• **STORED DATA**
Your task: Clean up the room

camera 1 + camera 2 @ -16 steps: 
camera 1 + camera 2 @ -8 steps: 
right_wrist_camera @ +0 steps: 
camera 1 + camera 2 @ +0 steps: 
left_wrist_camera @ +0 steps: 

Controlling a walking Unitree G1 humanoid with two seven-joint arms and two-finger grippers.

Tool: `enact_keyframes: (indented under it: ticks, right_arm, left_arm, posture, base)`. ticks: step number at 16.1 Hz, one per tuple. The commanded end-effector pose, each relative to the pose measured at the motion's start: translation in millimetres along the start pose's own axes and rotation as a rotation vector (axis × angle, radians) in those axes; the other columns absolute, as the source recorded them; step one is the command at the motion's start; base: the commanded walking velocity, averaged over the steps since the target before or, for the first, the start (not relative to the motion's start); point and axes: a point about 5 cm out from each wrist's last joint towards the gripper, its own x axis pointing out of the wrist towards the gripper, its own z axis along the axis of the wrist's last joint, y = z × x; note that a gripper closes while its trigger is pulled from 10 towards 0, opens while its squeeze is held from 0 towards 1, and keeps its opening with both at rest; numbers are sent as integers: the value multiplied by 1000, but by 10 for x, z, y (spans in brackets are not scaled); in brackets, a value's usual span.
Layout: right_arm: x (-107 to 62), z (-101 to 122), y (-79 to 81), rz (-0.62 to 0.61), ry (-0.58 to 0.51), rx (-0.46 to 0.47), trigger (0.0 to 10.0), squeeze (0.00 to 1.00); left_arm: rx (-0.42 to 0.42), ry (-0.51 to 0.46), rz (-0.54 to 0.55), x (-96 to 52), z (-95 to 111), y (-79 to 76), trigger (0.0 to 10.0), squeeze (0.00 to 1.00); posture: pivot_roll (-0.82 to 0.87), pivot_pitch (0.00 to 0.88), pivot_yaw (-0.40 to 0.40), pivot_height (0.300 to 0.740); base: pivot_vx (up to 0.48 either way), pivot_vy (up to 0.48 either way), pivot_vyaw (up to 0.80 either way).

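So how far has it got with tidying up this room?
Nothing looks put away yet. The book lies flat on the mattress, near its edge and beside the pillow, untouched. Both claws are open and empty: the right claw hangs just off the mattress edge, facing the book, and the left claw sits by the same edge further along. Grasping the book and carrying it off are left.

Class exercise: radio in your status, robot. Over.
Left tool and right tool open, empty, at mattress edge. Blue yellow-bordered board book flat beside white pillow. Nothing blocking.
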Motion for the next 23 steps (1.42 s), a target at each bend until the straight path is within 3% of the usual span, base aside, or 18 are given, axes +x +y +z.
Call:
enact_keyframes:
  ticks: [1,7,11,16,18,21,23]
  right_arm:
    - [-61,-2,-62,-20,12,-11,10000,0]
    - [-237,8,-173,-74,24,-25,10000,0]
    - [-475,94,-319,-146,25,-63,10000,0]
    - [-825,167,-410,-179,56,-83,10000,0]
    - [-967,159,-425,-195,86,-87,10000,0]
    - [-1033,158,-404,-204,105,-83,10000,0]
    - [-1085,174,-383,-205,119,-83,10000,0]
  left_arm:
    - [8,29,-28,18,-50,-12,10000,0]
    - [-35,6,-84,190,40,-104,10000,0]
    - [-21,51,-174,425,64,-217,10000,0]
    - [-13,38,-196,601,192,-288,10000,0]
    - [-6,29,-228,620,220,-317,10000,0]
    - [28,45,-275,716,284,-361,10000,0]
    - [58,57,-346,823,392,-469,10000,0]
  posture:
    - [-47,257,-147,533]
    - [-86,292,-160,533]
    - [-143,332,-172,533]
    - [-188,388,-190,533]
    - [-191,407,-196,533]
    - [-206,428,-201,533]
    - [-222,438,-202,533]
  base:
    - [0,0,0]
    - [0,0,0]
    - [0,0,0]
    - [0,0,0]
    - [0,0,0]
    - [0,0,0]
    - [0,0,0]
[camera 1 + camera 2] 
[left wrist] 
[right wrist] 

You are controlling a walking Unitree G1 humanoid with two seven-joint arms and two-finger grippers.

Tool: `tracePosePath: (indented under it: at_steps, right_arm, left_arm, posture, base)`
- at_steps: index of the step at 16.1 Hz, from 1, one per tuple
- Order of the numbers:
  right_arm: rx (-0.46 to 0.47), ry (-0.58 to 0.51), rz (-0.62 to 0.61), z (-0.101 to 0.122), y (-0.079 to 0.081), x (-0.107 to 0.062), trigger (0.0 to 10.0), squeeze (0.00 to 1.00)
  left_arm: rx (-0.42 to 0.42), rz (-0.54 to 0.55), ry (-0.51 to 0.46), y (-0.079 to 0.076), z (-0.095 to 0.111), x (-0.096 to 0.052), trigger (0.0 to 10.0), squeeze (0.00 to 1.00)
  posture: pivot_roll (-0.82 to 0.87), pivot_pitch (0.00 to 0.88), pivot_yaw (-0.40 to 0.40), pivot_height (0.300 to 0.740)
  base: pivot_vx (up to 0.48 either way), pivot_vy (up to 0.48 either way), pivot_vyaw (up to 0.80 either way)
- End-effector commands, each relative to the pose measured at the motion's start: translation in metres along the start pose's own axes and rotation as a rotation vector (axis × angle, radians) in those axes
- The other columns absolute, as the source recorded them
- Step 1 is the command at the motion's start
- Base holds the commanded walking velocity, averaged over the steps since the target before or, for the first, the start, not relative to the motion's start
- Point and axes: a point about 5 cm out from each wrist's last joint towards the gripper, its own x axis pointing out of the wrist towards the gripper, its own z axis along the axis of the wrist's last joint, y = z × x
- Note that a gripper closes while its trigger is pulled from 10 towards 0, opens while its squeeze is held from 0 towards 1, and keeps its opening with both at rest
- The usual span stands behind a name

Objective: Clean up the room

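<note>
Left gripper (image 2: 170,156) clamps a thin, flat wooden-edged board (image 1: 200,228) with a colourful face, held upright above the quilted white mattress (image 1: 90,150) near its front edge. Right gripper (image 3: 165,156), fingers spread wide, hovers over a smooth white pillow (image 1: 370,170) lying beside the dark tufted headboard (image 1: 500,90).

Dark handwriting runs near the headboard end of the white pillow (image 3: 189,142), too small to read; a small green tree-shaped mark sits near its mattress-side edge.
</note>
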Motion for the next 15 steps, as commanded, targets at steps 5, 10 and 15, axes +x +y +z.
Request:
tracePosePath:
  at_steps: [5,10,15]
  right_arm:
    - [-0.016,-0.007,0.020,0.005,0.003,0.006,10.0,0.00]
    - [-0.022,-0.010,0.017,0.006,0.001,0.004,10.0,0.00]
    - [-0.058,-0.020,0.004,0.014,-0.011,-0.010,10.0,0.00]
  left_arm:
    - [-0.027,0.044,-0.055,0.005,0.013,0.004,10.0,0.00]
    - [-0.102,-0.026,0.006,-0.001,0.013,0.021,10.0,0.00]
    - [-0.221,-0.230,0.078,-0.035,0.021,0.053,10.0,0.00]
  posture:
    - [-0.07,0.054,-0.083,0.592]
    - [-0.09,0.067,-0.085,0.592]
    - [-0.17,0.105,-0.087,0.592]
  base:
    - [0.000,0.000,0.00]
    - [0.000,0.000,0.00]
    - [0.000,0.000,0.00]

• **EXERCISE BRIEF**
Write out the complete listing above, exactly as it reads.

• **PROBLEM SOLUTION**
Your task: Clean up the room

camera 1 + camera 2 @ -16 steps: 
camera 1 + camera 2 @ -8 steps: 
right_wrist_camera @ +0 steps: 
camera 1 + camera 2 @ +0 steps: 
left_wrist_camera @ +0 steps: 

Controlling a walking Unitree G1 humanoid with two seven-joint arms and two-finger grippers.

Tool: `enact_keyframes: (indented under it: ticks, right_arm, left_arm, posture, base)`. ticks: step number at 16.1 Hz, one per tuple. The commanded end-effector pose, each relative to the pose measured at the motion's start: translation in millimetres along the start pose's own axes and rotation as a rotation vector (axis × angle, radians) in those axes; the other columns absolute, as the source recorded them; step one is the command at the motion's start; base: the commanded walking velocity, averaged over the steps since the target before or, for the first, the start (not relative to the motion's start); point and axes: a point about 5 cm out from each wrist's last joint towards the gripper, its own x axis pointing out of the wrist towards the gripper, its own z axis along the axis of the wrist's last joint, y = z × x; note that a gripper closes while its trigger is pulled from 10 towards 0, opens while its squeeze is held from 0 towards 1, and keeps its opening with both at rest; numbers are sent as integers: the value multiplied by 1000, but by 10 for x, z, y (spans in brackets are not scaled); in brackets, a value's usual span.
Layout: right_arm: x (-107 to 62), z (-101 to 122), y (-79 to 81), rz (-0.62 to 0.61), ry (-0.58 to 0.51), rx (-0.46 to 0.47), trigger (0.0 to 10.0), squeeze (0.00 to 1.00); left_arm: rx (-0.42 to 0.42), ry (-0.51 to 0.46), rz (-0.54 to 0.55), x (-96 to 52), z (-95 to 111), y (-79 to 76), trigger (0.0 to 10.0), squeeze (0.00 to 1.00); posture: pivot_roll (-0.82 to 0.87), pivot_pitch (0.00 to 0.88), pivot_yaw (-0.40 to 0.40), pivot_height (0.300 to 0.740); base: pivot_vx (up to 0.48 either way), pivot_vy (up to 0.48 either way), pivot_vyaw (up to 0.80 either way).

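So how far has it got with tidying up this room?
Nothing looks put away yet. The book lies flat on the mattress, near its edge and beside the pillow, untouched. Both claws are open and empty: the right claw hangs just off the mattress edge, facing the book, and the left claw sits by the same edge further along. Grasping the book and carrying it off are left.

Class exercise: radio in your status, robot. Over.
Left tool and right tool open, empty, at mattress edge. Blue yellow-bordered board book flat beside white pillow. Nothing blocking.
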Motion for the next 23 steps (1.42 s), a target at each bend until the straight path is within 3% of the usual span, base aside, or 18 are given, axes +x +y +z.
Call:
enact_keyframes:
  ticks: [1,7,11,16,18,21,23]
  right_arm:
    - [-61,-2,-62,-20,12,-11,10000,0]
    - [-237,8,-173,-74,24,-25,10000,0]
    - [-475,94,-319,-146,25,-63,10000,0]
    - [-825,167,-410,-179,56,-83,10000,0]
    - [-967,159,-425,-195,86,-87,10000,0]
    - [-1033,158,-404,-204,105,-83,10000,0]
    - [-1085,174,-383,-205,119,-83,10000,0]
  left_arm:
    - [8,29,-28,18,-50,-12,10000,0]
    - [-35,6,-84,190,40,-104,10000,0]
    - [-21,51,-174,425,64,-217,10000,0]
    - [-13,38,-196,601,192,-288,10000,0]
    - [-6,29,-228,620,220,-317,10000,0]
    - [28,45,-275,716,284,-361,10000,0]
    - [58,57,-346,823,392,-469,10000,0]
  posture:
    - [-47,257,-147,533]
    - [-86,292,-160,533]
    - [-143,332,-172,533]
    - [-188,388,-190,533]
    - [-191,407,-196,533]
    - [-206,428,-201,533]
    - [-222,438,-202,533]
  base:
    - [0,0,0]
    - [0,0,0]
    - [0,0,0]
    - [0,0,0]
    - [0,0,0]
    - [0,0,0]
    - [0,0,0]
[camera 1 + camera 2] 
[left wrist] 
[right wrist] 

You are controlling a walking Unitree G1 humanoid with two seven-joint arms and two-finger grippers.

Tool: `tracePosePath: (indented under it: at_steps, right_arm, left_arm, posture, base)`
- at_steps: index of the step at 16.1 Hz, from 1, one per tuple
- Order of the numbers:
  right_arm: rx (-0.46 to 0.47), ry (-0.58 to 0.51), rz (-0.62 to 0.61), z (-0.101 to 0.122), y (-0.079 to 0.081), x (-0.107 to 0.062), trigger (0.0 to 10.0), squeeze (0.00 to 1.00)
  left_arm: rx (-0.42 to 0.42), rz (-0.54 to 0.55), ry (-0.51 to 0.46), y (-0.079 to 0.076), z (-0.095 to 0.111), x (-0.096 to 0.052), trigger (0.0 to 10.0), squeeze (0.00 to 1.00)
  posture: pivot_roll (-0.82 to 0.87), pivot_pitch (0.00 to 0.88), pivot_yaw (-0.40 to 0.40), pivot_height (0.300 to 0.740)
  base: pivot_vx (up to 0.48 either way), pivot_vy (up to 0.48 either way), pivot_vyaw (up to 0.80 either way)
- End-effector commands, each relative to the pose measured at the motion's start: translation in metres along the start pose's own axes and rotation as a rotation vector (axis × angle, radians) in those axes
- The other columns absolute, as the source recorded them
- Step 1 is the command at the motion's start
- Base holds the commanded walking velocity, averaged over the steps since the target before or, for the first, the start, not relative to the motion's start
- Point and axes: a point about 5 cm out from each wrist's last joint towards the gripper, its own x axis pointing out of the wrist towards the gripper, its own z axis along the axis of the wrist's last joint, y = z × x
- Note that a gripper closes while its trigger is pulled from 10 towards 0, opens while its squeeze is held from 0 towards 1, and keeps its opening with both at rest
- The usual span stands behind a name

Objective: Clean up the room

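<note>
Left gripper (image 2: 170,156) clamps a thin, flat wooden-edged board (image 1: 200,228) with a colourful face, held upright above the quilted white mattress (image 1: 90,150) near its front edge. Right gripper (image 3: 165,156), fingers spread wide, hovers over a smooth white pillow (image 1: 370,170) lying beside the dark tufted headboard (image 1: 500,90).

Dark handwriting runs near the headboard end of the white pillow (image 3: 189,142), too small to read; a small green tree-shaped mark sits near its mattress-side edge.
</note>
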Motion for the next 15 steps, as commanded, targets at steps 5, 10 and 15, axes +x +y +z.
Request:
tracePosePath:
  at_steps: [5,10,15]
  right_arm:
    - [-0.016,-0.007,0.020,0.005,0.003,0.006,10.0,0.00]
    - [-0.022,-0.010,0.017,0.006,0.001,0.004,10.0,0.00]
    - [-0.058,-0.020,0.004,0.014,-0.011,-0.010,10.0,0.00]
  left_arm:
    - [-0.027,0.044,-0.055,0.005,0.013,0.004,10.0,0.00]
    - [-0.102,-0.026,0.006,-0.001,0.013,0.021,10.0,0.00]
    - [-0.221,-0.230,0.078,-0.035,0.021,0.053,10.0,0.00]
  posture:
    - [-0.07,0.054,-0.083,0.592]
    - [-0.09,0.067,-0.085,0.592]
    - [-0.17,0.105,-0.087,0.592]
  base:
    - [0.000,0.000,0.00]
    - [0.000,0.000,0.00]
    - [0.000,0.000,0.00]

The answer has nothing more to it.